About a month ago Greg posted a photo on Facebook of himself and a young lady whom he has been seeing. To be quite honest my initial reaction was one of confusion. For so many years I'd seen pictures of Greg with only one woman, his companion since he was 22 years old. Who was this new person? Was it a coworker, a friend? It turns out it had been both. Although it was none of my business, Greg is the type of person who would have no problem telling me, so I asked.

Her name is Jennifer and they have been friends and work associates for quite some time. At first Jennifer was merely a comforting ear, someone in which he could confide. However, as feelings for her began to develop, Greg took the time to make sure these feelings were more than just feelings of loneliness. In essence he needed to give himself permission to let go and to begin again.
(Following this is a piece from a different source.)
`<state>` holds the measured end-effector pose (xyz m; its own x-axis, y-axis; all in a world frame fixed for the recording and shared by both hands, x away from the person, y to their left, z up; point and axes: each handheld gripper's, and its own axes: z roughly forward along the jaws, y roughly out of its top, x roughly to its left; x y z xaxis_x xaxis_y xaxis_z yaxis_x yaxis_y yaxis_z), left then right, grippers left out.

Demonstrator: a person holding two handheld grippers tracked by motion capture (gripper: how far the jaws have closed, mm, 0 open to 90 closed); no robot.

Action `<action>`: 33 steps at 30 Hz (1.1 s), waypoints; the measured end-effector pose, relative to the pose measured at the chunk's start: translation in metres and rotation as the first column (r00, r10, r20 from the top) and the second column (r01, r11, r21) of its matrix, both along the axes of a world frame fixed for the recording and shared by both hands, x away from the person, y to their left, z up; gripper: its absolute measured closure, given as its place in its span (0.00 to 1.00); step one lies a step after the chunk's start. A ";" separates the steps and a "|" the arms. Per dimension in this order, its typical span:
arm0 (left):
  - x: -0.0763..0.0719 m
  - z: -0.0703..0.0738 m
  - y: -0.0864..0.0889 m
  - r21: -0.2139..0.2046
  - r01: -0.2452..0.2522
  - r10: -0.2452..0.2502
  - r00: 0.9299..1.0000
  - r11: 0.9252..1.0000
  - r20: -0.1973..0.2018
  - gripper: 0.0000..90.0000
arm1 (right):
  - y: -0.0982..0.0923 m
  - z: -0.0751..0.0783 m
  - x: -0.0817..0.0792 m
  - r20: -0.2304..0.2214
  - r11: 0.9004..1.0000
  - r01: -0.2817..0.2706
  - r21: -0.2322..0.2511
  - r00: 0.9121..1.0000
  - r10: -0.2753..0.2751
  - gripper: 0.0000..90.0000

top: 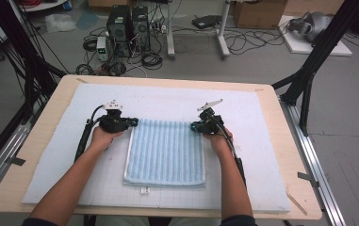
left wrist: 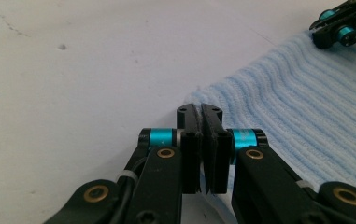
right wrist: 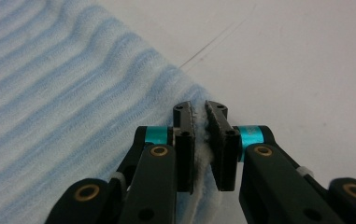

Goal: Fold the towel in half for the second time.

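Observation:
A light blue ribbed towel (top: 165,150) lies folded flat on the white mat (top: 243,155). My left gripper (top: 134,122) is at its far left corner. In the left gripper view the jaws (left wrist: 200,109) are pressed together with the towel's (left wrist: 306,116) edge caught low between the pads. My right gripper (top: 194,126) is at the far right corner. There the right gripper view has the towel's (right wrist: 49,93) pale hem pinched between the closed jaws of the gripper (right wrist: 199,107). The right gripper (left wrist: 339,25) also appears far off in the left gripper view.
The mat covers most of a wooden table (top: 50,117). A small white tag (top: 145,190) lies at the towel's near edge. Black frame posts (top: 309,70) stand at both far corners. Beyond the table, computer towers (top: 127,28) and cables sit on the floor.

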<state>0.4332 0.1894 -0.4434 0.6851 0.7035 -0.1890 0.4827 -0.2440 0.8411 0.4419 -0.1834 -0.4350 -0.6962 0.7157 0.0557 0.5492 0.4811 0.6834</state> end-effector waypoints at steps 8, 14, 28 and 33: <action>0.014 0.015 -0.003 -0.030 -0.053 0.054 0.998 0.998 0.045 0.96 | -0.002 0.012 0.004 0.123 0.996 0.089 0.031 0.988 -0.092 0.92; 0.013 0.023 -0.005 -0.041 -0.039 0.041 0.997 0.998 0.070 0.96 | -0.007 0.018 0.003 0.153 0.994 0.096 0.048 0.983 -0.102 0.92; -0.012 0.034 0.000 -0.053 -0.002 0.007 0.995 0.999 0.096 0.96 | -0.013 0.027 -0.025 0.185 0.993 0.051 0.106 0.980 -0.070 0.92; -0.029 0.029 0.005 -0.077 0.019 -0.010 0.993 0.997 0.118 0.96 | -0.013 0.032 -0.043 0.216 0.994 0.022 0.104 0.975 -0.044 0.92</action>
When Greg left to accept a new position with a Broadcasting Corporation in Florida, fulfilling that dream he and Charee shared of living on the beach, it was Jennifer who stepped in to fill his role by visiting Charee. Before starting every work day, just as Greg had done, she would have breakfast with Charee. For 3 years prior to the move Greg also made a habit of stopping by after work each day to kiss Charee goodnight. His days were long, his patience much longer.

The unfortunate reality is that as the months and now years have gone by, Charee no longer knows Greg. Still he flies to Spokane every 2 - 3 weeks to sit with her. He talks with her or more accurately talks to her and makes sure she is as comfortable as humanly possible. Greg will occasionally share a picture of Charee on Facebook and she appears to be happy in her "new world." Although a bit distant, and not quite as glowing, she still has that smile.

This is undoubtedly a sad story. It's painful, it's unpleasant and to a few I suppose some of the decisions Greg has had to make may seem unfair. However, in my opinion choosing to continue living one's life in spite of this particular type of hardship demonstrates to me a form of bravery. I've often heard it said that Alzheimer's is much more difficult on those who are "left behind" than those directly suffering its effects.

I pray and sometimes wish I prayed more, that should something this horrific ever affect my life, I am able to deal with it as gracefully and respectfully as Greg. I also pray that those who choose to question my decisions are able to do so without passing judgement.

I have greatly appreciated being able to share my thoughts, stories and poems with you over the past year and I thank Diane at the Shoreline Area News for her guidance, direction and for allowing me this voice. It has truly been a pleasure. I wish you all a very Merry Christmas and the happiest of New Years.

Rob Oxford



2 comments:

Anonymous,  December 12, 2018 at 3:30 PM  

Sad that people think they are entitled to an opinion about how others choose to deal with a health crisis or other life-changing event.

I remember how Nancy found it "exhausting" to care for her Ronnie (Reagan) and she had wealth and (virtually) unlimited resources. Imagine what befalls those with less money and fewer resources.